The Netherlands falls into the Mainland Europe region which is one of nine global Irish dancing councils. The Mainland Europe Teachers Association began in 2001 and has developed into an organisation of 24 registered teachers across 13 countries, all part of Registered Teachers Mainland Europe.

With a minimal number of feiseanna throughout the year in the region, its dancers train towards their main competition of the year, the Mainland European Championships.

The 10th anniversary of this event took place last weekend in The Hague, organised locally by our Kilkenny School of Irish Dance. It welcomed a record 500 dancers from 23 countries including Austria, the Slovak Republic and Italy, representing a range of ages, dancing levels, nationalities, cultures and languages.

Dancers from beginner to intermediate level competed in the traditional feis while advanced dancers competed in the championships to try to qualify for the 2015 World Championships in Montreal.

The standard was very high, as recognised by adjudicator and vice president of the Irish Dancing Commission, Seámus Ó Sé who officially opened the event. Seámus spoke of the calibre of dancing in Mainland Europe since its development just over 10 years ago, and how the event compares to any feis in Ireland.
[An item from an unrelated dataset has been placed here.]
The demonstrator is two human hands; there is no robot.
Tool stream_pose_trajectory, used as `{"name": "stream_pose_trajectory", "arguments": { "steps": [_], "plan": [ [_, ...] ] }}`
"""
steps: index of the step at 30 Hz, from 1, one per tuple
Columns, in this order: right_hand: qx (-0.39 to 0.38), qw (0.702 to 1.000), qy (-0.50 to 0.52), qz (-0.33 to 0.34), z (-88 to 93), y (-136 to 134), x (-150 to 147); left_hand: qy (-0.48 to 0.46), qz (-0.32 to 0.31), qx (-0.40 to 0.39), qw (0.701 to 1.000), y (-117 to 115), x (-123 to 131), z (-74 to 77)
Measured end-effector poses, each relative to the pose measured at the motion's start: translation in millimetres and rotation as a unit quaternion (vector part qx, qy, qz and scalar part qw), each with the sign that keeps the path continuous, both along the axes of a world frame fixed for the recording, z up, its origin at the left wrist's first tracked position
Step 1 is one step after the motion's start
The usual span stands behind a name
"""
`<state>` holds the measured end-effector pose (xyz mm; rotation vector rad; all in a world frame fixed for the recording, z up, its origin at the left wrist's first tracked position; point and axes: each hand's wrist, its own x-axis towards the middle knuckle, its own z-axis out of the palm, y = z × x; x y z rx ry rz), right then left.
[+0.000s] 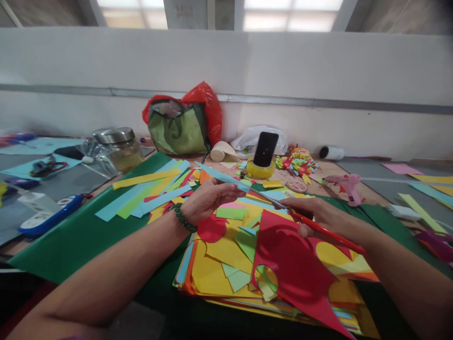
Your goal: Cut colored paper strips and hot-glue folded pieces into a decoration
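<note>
My left hand, with a green bead bracelet at the wrist, pinches a light blue paper strip and holds it above the table. My right hand is closed round red-handled scissors, whose blades meet the strip's right end. Under both hands lies a pile of coloured paper sheets with a cut red sheet on top.
A green sheet covers the table. At the back stand a glass jar, a green and red bag, a phone on a yellow tape roll, a pink glue gun and a paper flower. Loose strips lie left.
</note>
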<state>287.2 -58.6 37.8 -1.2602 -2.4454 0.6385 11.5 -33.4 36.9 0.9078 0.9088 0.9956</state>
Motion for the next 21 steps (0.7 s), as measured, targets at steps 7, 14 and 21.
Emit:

I was somehow convinced by Seán to go back on stage myself and give the championship a go. After some persuasion, I went in search of a dress and got the legs moving. I thoroughly enjoyed the experience and approached it with a lot less stress than I would have in my teenage years. Walking into Seán’s class for the first time marked the beginning of an enlightening chapter in my life, which has created for me wonderful friendships, life lessons and experiences.

The launch of Riverdance in 1994 inspired people around the world to take up the learning of jigs and reels. It has been a wonderful and slightly surreal experience to watch, dance, teach and perform with people in The Netherlands and Mainland Europe. I have witnessed firsthand how our national dance is embraced and loved in other cultures, by so many nationalities and at so many levels.

I placed third to two beautiful dancers from Austria and Switzerland. Our school had three Dutch native champions, and I met with a 61-year-old Galway woman called Marion who danced in the feis after taking up Irish dancing at age 50 in Switzerland.

Yes there are wigs and fake tan and blingy dresses, but underneath it all, Irish dancers are performing a very skilful art. At a competitive level, they train exceptionally hard both physically and mentally, to reach the highest level they can. The skills developed are life-long and develop into careers in many cases.

Whatever the level, a few steps of a jig or a reel are always welcome as a party piece, and I have yet to see people not smile and clap and enjoy watching Irish dancing.

Ever-expanding, the Irish dancing world is an exciting one to be a part of.